Ceci étant donné, quels rapports peuvent bien avoir avec cette messe de blasphèmes et de haines, les petits jeux de mains et de vilains et autres pratiques scolaires cultivées par le baron Jacques d'Adelsward dans son somptueux rez-de-chaussée de l'avenue Friedland?

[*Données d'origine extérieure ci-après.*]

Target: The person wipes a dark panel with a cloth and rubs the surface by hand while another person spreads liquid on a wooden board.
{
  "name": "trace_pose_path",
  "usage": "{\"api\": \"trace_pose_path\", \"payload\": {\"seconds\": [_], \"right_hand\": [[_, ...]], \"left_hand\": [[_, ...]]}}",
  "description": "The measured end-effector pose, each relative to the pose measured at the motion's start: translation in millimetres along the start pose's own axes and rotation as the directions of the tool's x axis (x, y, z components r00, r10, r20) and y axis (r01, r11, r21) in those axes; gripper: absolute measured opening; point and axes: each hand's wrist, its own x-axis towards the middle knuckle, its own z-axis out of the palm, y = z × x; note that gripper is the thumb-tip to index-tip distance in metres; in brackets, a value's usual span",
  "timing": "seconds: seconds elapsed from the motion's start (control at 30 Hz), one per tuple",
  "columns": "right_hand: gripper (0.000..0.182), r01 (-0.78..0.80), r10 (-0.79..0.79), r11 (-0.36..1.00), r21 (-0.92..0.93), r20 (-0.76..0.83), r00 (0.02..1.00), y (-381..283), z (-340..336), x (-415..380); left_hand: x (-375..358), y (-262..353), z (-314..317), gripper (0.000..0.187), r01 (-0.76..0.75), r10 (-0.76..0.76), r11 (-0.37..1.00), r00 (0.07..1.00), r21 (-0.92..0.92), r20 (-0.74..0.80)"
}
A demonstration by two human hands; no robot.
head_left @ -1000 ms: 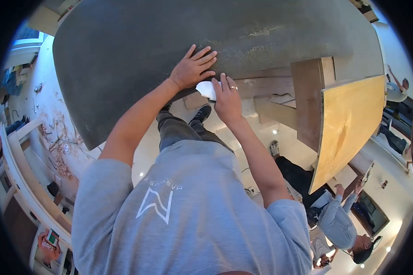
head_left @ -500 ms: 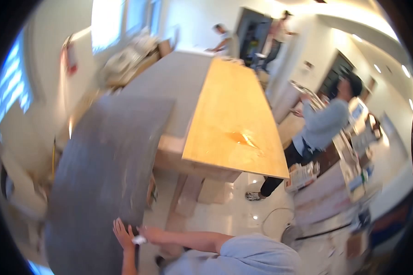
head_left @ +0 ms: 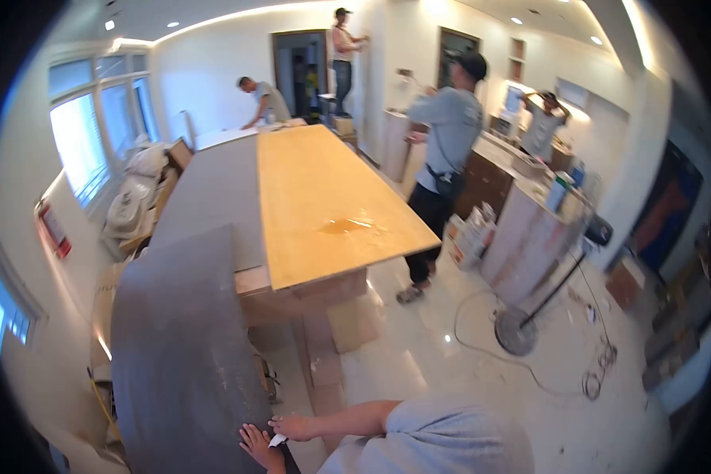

D'abord, M. Jacques d'Adelsward est protestant. La messe noire, en tant que parodie de l'office catholique, devait laisser froid ce jeune snob surtout préoccupé d'harmoniser les gemmes de ses bagues et les nuances de ses cravates. M. d'Adelsward, j'imagine, n'a jamais voulu évoquer Satan. S'il faut croire les piètres volumes de vers, illustrés de précieuses préfaces, qu'il publia, sous d'assez jolis titres, d'ailleurs, il fut obsédé par les conteurs du dix-huitième siècle et des poètes de l'anthologie grecque. Des réminiscences de Quo Vadis? si mal mis en scène à la Porte-Saint-Martin, une vague nostalgie des fêtes de Caprée et de maladroites tentatives de reconstitution de cortèges antiques firent tous les frais de ces trop fameuses réunions. On y drapait dans des peignoirs de bain et des métrages d'andrinople de jeunes collégiens racolés à la sortie de Chaptal et de Condorcet, on couronnait leurs crânes tondus et piriformes de pavots et de violettes et, dirigées par quelques larbins sans place, ces théories d'éphèbes improvisés défilaient dans les trois grandes pièces de l'avenue Friedland, à la grande joie des invités conviés par le maître de céans. Costumé avec plus de recherche, le prince du logis était le dieu, le héros de ces fêtes; c'était à lui que s'adressaient les saluts, les baise-mains et les génuflexions. Il déclamait des vers—des vers à la Beauté et à la Jeunesse, et c'étaient sa jeunesse et sa beauté à lui qu'il célébrait très sciemment.
Soirées et matinées étaient carminatives, selon la curieuse expression mise en cours au Pavillon des Muses.
«Qualis artifex pereo!» aurait pu s'écrier le baron Jacques, le jour de la première descente de la police dans son appartement.
Si M. d'Adelsward parodia jamais quelque chose, il parodia surtout la folie de Néron,—d'un tout petit Néron du faubourg Saint-Honoré. Son incommensurable vanité, son ridicule besoin de faire parler de lui et d'emplir de ses faits et gestes le monde des lycées et des bureaux de placement (il y avait beaucoup de valets de chambre, aux fêtes du baron Jacques), font de lui surtout un très pâle et très lointain oh! très lointain! petit-neveu d'Alcibiade.
Des femmes du monde et des hommes choisis dans des milieux divers assistaient, paraît-il, à ces agapes; les femmes, surtout, se disputaient l'honneur d'être invitées par le petit baron. Entre temps, on croquait des gâteaux, on buvait du thé et on fumait du tabac d'Orient. Encore un peu, on aurait joué aux jeux innocents. Naturellement, on faisait de la musique; croyez que Debussy et Grieg étaient écoutés religieusement. A une de ces fêtes qui fut, dit-on, une des plus hardies, un adolescent apparut couché, complètement nu, sur une peau d'ours blanc, le torse drapé de gaze d'or, le front couronné de roses et les bras appuyés sur l'ivoire poli d'un crâne.
La Mort et la Beauté sont deux choses profondes,
Si pleines de mystère et d'azur, qu'on dirait
Deux sœurs également terribles et fécondes,
Ayant la même énigme et le même secret.